OA research in the news: Using MRIs for fetal scans

Doctors usually check fetal development with ultrasound imaging, which can monitor a baby’s growth and show blood flow through the placenta, the organ that gives nutrients to the fetus. Researchers from MIT are collaborating with colleagues at Boston Children’s Hospital and Massachusetts General Hospital to use magnetic resonance imaging (MRI) to more directly gauge the health of the placenta and other organs.
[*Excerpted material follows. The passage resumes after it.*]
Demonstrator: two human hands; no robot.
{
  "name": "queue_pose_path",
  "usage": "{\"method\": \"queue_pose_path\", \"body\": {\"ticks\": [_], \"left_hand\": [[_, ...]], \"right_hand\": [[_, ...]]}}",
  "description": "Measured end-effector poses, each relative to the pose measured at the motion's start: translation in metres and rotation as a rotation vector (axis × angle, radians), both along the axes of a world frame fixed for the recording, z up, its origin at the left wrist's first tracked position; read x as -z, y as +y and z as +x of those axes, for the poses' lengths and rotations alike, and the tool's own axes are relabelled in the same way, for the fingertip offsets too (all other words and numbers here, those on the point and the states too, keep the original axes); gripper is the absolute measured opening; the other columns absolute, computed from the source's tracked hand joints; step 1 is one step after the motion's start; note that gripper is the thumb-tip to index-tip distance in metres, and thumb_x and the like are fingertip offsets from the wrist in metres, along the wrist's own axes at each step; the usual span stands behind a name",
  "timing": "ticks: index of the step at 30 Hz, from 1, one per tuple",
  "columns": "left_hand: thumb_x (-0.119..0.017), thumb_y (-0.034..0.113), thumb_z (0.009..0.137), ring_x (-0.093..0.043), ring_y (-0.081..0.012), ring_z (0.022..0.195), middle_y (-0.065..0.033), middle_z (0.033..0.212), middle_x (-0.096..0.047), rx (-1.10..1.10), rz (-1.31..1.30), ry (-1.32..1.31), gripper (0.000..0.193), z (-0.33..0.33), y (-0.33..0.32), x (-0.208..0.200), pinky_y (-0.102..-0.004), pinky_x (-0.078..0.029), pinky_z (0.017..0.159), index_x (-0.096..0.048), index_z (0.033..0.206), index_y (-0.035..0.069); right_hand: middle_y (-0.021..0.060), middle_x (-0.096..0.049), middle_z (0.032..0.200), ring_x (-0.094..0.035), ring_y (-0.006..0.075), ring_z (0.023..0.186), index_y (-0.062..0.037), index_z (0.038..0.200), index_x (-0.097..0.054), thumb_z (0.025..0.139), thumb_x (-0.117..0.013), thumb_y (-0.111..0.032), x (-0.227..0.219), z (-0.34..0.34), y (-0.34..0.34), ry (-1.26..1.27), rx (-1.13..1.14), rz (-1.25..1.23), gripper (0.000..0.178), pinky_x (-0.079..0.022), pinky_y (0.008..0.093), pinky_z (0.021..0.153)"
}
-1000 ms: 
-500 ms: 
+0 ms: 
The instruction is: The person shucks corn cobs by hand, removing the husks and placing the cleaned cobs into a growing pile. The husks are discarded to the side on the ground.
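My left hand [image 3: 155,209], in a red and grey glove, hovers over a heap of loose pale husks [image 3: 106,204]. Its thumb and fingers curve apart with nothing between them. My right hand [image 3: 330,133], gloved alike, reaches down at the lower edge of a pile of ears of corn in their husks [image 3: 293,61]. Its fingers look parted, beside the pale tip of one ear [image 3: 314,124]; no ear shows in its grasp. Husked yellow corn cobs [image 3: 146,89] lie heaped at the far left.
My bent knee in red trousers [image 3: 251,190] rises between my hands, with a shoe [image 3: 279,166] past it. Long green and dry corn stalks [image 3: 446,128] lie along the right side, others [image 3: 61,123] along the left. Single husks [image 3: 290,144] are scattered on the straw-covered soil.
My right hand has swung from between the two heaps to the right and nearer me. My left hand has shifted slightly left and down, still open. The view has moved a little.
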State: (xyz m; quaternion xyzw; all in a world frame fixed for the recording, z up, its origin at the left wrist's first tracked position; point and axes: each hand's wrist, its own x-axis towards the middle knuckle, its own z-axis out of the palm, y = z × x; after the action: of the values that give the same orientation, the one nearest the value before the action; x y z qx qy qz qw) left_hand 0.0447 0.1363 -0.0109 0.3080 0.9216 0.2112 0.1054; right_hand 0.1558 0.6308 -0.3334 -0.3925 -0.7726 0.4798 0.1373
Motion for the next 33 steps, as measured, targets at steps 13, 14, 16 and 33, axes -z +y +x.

At a conference this month, the researchers presented a paper that shows a method of using MRI scans to measure chemical changes over time in organs like the placenta; an algorithm helps identify and track organs on a fetal scan, accounting for the fact that a fetus cannot sit still for MRI imaging.

Elfar Adalsteinsson, a professor of electrical engineering and computer science, is working on new MRI technologies for fetal imaging, and Polina Golland, also an EECS professor, is working with her group to develop software for interpreting the images.

Explore Professor Adalsteinsson’s research and Professor Golland’s research in the Open Access Articles collection in DSpace@MIT, where it is openly accessible to the world.

Since the MIT faculty established their Open Access Policy in March 2009 they have made thousands of research papers freely available to the world via DSpace@MIT. To highlight that research, we’re offering a series of posts that link news stories about scholars’ work to their open access papers in DSpace.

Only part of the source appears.